English Amiga Board


Go Back   English Amiga Board > Coders > Coders. Asm / Hardware

 
 
Thread Tools
Old 08 February 2020, 22:17   #1
roondar
Registered User

 
Join Date: Jul 2015
Location: The Netherlands
Posts: 1,722
Question about CACR

So I've been reading up on the cache on 68020+ processors and was wondering about forward/backwards compatibility of the CACR register. The question really is: do any of the existing bits that control the 68020 cache change between the various processors?


And would code that bangs CACR directly fail on higher 68k processors? If so, are certain bits still safe to change?
roondar is offline  
Old 08 February 2020, 22:29   #2
jotd
This cat is no more
jotd's Avatar
 
Join Date: Dec 2004
Location: FRANCE
Age: 48
Posts: 3,657
no, there are enough bits on CACR to maintain backwards compatibility. 68020 uses 2 bits IIRC (flush, enable/disable instruction cache). Those bits are the same up to 68060.
jotd is offline  
Old 08 February 2020, 22:32   #3
roondar
Registered User

 
Join Date: Jul 2015
Location: The Netherlands
Posts: 1,722
Cool, good to know
roondar is offline  
Old 09 February 2020, 10:15   #4
Thomas Richter
Registered User
 
Join Date: Jan 2019
Location: Germany
Posts: 344
Quote:
Originally Posted by roondar View Post
So I've been reading up on the cache on 68020+ processors and was wondering about forward/backwards compatibility of the CACR register. The question really is: do any of the existing bits that control the 68020 cache change between the various processors?

Yes, many. The proper way of handling cache control is through the exec.library functions, e.g. CacheClearU(). For example, the 68030 uses an entirely different protocol to clean the data cache compared to the 68040 and 68060, and the 68020 does not have a data cache in first place. CACR is part of the supervisor instruction set and as such not stable across processor versions.
Thomas Richter is offline  
Old 09 February 2020, 12:00   #5
ross
Per aspera ad astra

ross's Avatar
 
Join Date: Mar 2017
Location: Crossing the Rubicon
Age: 49
Posts: 2,462
Quote:
Originally Posted by roondar View Post
And would code that bangs CACR directly fail on higher 68k processors?

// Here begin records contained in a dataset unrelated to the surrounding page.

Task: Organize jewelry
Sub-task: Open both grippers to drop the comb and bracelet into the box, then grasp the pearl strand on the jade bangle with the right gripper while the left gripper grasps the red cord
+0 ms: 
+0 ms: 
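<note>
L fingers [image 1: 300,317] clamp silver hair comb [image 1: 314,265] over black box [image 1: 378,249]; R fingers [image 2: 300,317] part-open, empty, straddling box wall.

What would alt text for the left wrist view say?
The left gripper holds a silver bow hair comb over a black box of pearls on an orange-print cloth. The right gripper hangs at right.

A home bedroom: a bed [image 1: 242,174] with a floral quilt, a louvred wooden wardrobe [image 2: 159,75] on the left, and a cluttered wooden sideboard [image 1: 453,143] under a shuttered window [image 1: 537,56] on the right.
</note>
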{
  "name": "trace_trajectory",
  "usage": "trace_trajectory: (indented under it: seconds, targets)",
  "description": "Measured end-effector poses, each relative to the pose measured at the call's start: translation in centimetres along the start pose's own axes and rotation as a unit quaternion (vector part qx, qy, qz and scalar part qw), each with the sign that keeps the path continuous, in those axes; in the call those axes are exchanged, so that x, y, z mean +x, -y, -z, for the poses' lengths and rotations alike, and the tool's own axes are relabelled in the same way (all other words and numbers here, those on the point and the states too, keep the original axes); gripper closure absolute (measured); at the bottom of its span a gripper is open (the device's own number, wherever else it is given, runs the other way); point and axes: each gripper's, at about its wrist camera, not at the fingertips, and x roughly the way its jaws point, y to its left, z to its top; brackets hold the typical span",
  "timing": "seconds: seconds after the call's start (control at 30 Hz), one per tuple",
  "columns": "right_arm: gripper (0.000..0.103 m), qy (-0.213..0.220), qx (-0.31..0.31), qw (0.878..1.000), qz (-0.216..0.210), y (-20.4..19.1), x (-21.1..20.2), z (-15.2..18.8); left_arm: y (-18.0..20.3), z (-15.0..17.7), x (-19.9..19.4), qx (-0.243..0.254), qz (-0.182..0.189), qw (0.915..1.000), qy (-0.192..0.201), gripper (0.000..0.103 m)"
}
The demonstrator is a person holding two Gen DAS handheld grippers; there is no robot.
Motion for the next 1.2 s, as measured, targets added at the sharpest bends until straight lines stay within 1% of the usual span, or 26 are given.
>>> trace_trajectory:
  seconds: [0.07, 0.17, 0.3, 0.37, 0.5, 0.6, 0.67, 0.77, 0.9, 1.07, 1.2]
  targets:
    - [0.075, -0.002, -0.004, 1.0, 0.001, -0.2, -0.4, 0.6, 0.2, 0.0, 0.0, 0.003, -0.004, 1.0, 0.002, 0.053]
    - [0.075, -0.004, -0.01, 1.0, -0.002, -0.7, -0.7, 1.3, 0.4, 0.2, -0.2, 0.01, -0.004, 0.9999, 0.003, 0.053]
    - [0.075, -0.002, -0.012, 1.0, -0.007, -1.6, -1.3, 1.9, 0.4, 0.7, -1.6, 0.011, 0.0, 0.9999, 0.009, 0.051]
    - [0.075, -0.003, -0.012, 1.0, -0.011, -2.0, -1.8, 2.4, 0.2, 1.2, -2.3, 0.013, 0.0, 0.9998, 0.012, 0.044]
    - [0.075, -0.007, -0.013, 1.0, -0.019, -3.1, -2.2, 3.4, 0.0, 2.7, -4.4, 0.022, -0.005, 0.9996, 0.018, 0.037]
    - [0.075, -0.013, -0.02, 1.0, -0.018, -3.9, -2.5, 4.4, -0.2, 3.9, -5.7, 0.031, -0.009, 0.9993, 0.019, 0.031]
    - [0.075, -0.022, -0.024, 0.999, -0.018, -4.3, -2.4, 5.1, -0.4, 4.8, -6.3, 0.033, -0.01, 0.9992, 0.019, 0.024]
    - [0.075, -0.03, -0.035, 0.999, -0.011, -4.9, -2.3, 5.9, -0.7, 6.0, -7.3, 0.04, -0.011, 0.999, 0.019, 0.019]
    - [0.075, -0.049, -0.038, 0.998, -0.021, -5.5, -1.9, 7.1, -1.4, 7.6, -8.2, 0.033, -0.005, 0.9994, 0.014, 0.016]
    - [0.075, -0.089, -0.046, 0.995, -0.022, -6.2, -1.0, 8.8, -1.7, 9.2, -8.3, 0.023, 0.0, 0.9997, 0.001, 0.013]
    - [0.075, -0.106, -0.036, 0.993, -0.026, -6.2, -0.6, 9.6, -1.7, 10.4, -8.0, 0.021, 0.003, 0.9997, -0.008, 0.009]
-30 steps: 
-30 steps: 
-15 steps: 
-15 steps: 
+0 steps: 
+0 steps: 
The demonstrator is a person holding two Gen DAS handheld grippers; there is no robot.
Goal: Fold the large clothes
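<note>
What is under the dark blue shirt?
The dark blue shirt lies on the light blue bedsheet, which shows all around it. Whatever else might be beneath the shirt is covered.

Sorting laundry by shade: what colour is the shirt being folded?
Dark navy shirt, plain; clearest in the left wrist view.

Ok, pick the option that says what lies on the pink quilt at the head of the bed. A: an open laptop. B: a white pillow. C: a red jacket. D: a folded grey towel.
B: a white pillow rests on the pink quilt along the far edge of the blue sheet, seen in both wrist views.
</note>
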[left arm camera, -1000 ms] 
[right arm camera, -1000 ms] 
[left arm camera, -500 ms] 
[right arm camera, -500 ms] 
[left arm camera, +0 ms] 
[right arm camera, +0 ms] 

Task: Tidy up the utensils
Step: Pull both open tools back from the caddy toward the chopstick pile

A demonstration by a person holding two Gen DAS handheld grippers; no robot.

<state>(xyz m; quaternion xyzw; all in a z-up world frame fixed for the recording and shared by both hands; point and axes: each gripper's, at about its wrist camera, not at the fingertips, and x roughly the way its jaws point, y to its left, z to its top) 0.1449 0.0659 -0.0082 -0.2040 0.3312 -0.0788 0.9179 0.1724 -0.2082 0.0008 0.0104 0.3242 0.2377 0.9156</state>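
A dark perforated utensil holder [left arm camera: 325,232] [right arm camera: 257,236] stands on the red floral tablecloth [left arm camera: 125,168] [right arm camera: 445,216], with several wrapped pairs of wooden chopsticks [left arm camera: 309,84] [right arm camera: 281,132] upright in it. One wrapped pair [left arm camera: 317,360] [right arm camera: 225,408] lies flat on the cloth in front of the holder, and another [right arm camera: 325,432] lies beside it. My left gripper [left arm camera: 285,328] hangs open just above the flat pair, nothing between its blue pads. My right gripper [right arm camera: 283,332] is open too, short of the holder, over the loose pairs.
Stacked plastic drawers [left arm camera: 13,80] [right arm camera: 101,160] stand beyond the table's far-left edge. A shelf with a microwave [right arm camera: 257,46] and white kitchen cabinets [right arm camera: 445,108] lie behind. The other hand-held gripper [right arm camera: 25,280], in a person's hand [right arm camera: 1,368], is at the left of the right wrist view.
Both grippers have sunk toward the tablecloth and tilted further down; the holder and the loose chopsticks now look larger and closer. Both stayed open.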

If so, are certain bits still safe to change?
Yes and no.

The assignment of the bits for cache functions are different on 020+ family; as Thomas advised you, it is better to let exec.library do it for you.

In any case it is possible to use a fairly generic writing on CACR in many cases because the vast majority of bits have exclusive functions on the single processor.
I have to have a routine for a generic icache activation for the whole 68k family with a single CACR write somewhere.

But I advise you to take a look first at the manuals available for the various processors .
ross is offline  
Old 09 February 2020, 13:12   #6
roondar
Registered User

 
Join Date: Jul 2015
Location: The Netherlands
Posts: 1,722
Quote:
Originally Posted by Thomas Richter View Post
Yes, many. The proper way of handling cache control is through the exec.library functions, e.g. CacheClearU(). For example, the 68030 uses an entirely different protocol to clean the data cache compared to the 68040 and 68060, and the 68020 does not have a data cache in first place. CACR is part of the supervisor instruction set and as such not stable across processor versions.
I think you're misunderstanding my question. I'm not asking if I can change any bits at random without ill effect, but purely whether the existing bits change meaning. There's only 4 of them on the 68020 and I want to know what happens to the meaning of those specific 4 bits.

Sadly, using the OS is impossible in this case as the extra overhead this would incur due to me having to stack/unstack a number of extra registers many times per frame (plus whatever overhead the cache functions of Exec have over a single write to CACR) would defeat the whole point of what I'm trying to do.
Quote:
Originally Posted by ross View Post
Yes and no.

The assignment of the bits for cache functions are different on 020+ family; as Thomas advised you, it is better to let exec.library do it for you.
For setting up the cache once, I fully agree. However, I'm changing the status of the instruction cache (freezing/unfreezing) about 40 times per frame (on base A1200). Doing this through the OS would highly likely end up costing more cycles than I'm saving using this method.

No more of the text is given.